(STORED DATA)
--- START ---

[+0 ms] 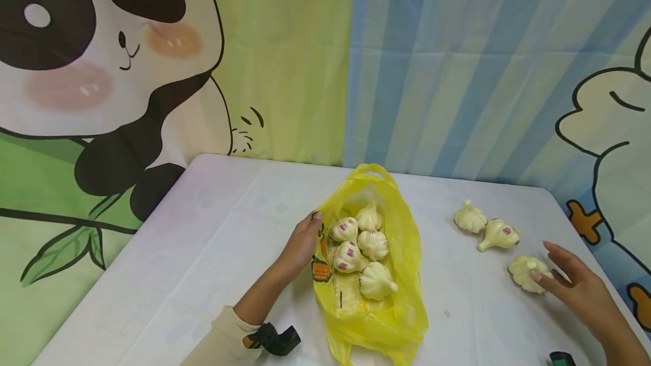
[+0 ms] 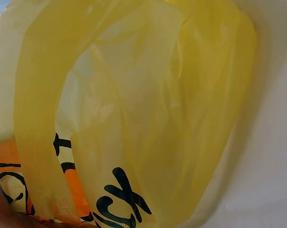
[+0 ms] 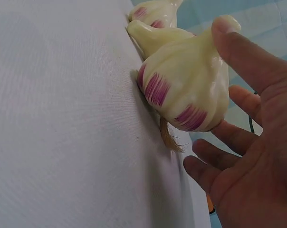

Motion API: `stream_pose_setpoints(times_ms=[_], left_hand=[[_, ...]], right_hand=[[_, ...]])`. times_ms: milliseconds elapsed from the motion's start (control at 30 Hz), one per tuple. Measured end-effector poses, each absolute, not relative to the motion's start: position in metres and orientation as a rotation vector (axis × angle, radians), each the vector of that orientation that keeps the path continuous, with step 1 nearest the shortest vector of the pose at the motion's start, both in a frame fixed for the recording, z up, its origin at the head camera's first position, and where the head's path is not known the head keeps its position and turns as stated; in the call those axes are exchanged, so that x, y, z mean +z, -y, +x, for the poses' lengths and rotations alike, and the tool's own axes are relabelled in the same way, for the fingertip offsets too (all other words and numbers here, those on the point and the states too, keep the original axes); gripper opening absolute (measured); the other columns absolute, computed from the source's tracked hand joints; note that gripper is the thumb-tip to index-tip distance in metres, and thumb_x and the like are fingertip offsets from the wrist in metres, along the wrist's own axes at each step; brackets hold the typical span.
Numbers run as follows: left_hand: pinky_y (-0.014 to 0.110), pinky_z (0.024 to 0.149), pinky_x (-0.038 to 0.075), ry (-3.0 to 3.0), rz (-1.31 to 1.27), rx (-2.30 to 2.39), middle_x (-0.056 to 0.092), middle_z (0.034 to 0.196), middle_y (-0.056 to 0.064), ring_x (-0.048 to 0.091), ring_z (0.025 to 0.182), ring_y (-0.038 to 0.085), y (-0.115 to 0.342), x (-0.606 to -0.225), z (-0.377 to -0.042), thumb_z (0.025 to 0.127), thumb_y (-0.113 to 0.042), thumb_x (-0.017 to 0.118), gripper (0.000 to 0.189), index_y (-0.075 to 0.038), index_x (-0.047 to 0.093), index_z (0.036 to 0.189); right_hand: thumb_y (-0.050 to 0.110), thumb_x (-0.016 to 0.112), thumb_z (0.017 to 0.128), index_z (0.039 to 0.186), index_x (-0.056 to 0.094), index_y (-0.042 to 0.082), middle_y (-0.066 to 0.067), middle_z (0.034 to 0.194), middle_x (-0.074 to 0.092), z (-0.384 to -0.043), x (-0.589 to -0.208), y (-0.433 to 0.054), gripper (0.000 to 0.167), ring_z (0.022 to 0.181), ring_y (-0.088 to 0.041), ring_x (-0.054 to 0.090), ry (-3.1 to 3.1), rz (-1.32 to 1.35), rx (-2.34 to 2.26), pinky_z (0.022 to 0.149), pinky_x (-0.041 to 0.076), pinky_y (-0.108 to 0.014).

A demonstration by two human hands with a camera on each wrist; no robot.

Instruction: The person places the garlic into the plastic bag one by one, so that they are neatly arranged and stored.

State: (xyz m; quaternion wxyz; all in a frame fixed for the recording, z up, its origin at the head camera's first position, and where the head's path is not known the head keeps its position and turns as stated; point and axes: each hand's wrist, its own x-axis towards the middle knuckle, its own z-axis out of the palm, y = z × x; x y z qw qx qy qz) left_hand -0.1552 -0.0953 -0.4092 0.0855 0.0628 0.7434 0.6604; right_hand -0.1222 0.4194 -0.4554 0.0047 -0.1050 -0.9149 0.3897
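A yellow plastic bag [image 1: 407, 230] lies with its mouth spread, and several garlic bulbs [image 1: 375, 281] sit inside it. My left hand [image 1: 300, 244] grips the bag's left edge; in the left wrist view the printed yellow plastic [image 2: 148, 109] fills most of the picture. To the right, my right hand [image 1: 577, 281] is beside a loose garlic bulb [image 1: 526, 273], its thumb by the stem and its fingers spread. In the right wrist view this bulb [image 3: 184, 90] shows purple streaks and a tuft of roots. Two other bulbs [image 1: 500, 235] [image 1: 470, 217] lie farther back.
Everything lies on a white-covered table [image 1: 224, 230]. Behind it hangs a printed curtain [image 1: 285, 61] with a panda. A black wrist strap piece [image 1: 280, 340] shows by my left sleeve, and another dark device [image 1: 561, 358] at the bottom right.
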Motion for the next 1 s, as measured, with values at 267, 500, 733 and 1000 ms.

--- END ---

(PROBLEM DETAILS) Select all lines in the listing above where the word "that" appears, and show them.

(EXPECTED ANSWER)
Motion API: `stream_pose_setpoints(times_ms=[_], left_hand=[[_, ...]], right_hand=[[_, ...]])`. times_ms: milliseconds elapsed from the motion's start (control at 30 Hz), one per tuple. Measured end-effector poses, each absolute, not relative to the motion's start: position in metres and orientation as a rotation vector (axis × angle, radians), each the vector of that orientation that keeps the path continuous, with step 1 nearest the shortest vector of the pose at the motion's start, both in a frame fixed for the recording, z up, its origin at the head camera's first position, and where the head's path is not known the head keeps its position and turns as stated; in the call those axes are exchanged, so that x, y, z mean +z, -y, +x, for the poses' lengths and rotations alike, and the tool's own axes are relabelled in the same way, for the fingertip offsets too (all other words and numbers here, those on the point and the states too, keep the original axes); gripper opening absolute (measured); the other columns absolute, computed from the source's tracked hand joints; note that gripper is the thumb-tip to index-tip distance in metres, and thumb_x and the like are fingertip offsets from the wrist in metres, along the wrist's own axes at each step; brackets hold the typical span.
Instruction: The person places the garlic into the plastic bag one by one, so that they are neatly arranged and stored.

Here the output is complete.